REQUIRED ACTION: The exercise calls for exact output of the lines between the one that contains "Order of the" and the end of the data, with both ends kept and pictures left out.
INFORMATION SUPPLIED Block Start
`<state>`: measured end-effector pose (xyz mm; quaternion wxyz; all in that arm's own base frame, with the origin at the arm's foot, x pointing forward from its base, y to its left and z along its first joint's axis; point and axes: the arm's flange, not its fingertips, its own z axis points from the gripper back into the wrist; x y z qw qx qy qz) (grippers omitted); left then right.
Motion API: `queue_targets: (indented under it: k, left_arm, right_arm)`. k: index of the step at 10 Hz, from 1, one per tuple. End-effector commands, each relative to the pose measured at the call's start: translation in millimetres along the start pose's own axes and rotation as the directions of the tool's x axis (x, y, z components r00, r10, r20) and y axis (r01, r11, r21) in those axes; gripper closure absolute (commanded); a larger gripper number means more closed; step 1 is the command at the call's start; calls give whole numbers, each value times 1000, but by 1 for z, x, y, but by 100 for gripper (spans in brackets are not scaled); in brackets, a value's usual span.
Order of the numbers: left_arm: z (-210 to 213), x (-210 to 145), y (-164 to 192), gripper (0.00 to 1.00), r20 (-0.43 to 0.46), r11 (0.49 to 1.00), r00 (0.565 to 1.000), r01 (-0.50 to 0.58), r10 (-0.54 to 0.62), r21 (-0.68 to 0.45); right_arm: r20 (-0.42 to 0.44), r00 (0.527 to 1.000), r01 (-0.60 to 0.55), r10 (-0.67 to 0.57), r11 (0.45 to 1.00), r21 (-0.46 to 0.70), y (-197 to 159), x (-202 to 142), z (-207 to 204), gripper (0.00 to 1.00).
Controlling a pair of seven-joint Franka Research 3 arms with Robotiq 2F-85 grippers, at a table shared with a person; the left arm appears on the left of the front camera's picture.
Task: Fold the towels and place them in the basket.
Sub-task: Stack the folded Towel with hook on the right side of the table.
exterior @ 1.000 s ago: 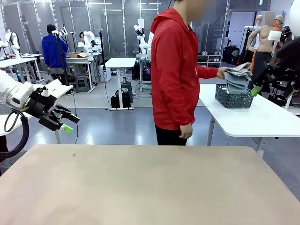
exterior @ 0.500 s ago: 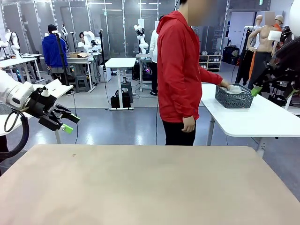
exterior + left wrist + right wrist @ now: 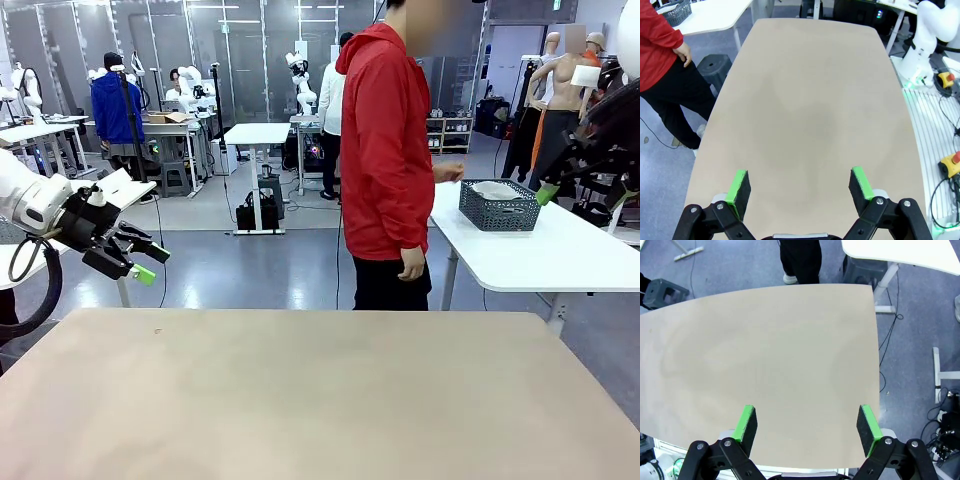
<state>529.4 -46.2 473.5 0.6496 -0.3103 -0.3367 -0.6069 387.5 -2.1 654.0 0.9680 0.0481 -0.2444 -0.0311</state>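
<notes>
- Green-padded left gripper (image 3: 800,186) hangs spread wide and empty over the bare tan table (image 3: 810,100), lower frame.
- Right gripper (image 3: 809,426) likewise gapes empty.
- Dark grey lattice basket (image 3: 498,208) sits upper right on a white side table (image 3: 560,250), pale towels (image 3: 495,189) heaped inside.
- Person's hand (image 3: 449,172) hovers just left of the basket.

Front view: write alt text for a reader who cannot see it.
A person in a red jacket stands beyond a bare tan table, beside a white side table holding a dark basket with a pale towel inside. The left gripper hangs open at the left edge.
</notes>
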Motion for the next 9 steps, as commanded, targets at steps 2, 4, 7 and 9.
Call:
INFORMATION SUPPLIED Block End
SOLUTION:
Order of the numbers: left_arm: z (-210 to 213), x (-210 to 145), y (-164 to 192), gripper (0.00 to 1.00), r20 (-0.43 to 0.46), r11 (0.49 to 1.00), r00 (0.565 to 1.000), r01 (-0.50 to 0.58), r10 (-0.54 to 0.62), r21 (-0.68 to 0.45); right_arm: r20 (-0.42 to 0.44), r00 (0.527 to 1.000), r01 (-0.60 to 0.55), r10 (-0.67 to 0.57), r11 (0.45 to 1.00), r21 (-0.46 to 0.70), y (-197 to 159), x (-202 to 142), z (-207 to 204), gripper (0.00 to 1.00).
Controlling a pair of seven-joint Franka Research 3 arms with Robotiq 2F-85 grippers, at a table shared with a person; the left arm appears on the left of the front camera's picture.
Task: Fold the towels and place them in the basket.
Sub-task: Stack the folded Towel with hook on the right side of the table.
exterior @ 1.000 s ago: 
exterior @ 0.500 s ago: 
exterior + left wrist + right wrist @ now: 
<state>529.4 -46.2 473.5 0.6496 -0.3103 -0.3367 -0.6069 387.5 -2.1 654.0 0.9680 0.0481 -0.2444 -0.0311</state>
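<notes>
- Green-padded left gripper (image 3: 800,186) hangs spread wide and empty over the bare tan table (image 3: 810,100), lower frame.
- Right gripper (image 3: 809,426) likewise gapes empty.
- Dark grey lattice basket (image 3: 498,208) sits upper right on a white side table (image 3: 560,250), pale towels (image 3: 495,189) heaped inside.
- Person's hand (image 3: 449,172) hovers just left of the basket.

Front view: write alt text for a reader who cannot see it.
A person in a red jacket stands beyond a bare tan table, beside a white side table holding a dark basket with a pale towel inside. The left gripper hangs open at the left edge.
</notes>
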Motion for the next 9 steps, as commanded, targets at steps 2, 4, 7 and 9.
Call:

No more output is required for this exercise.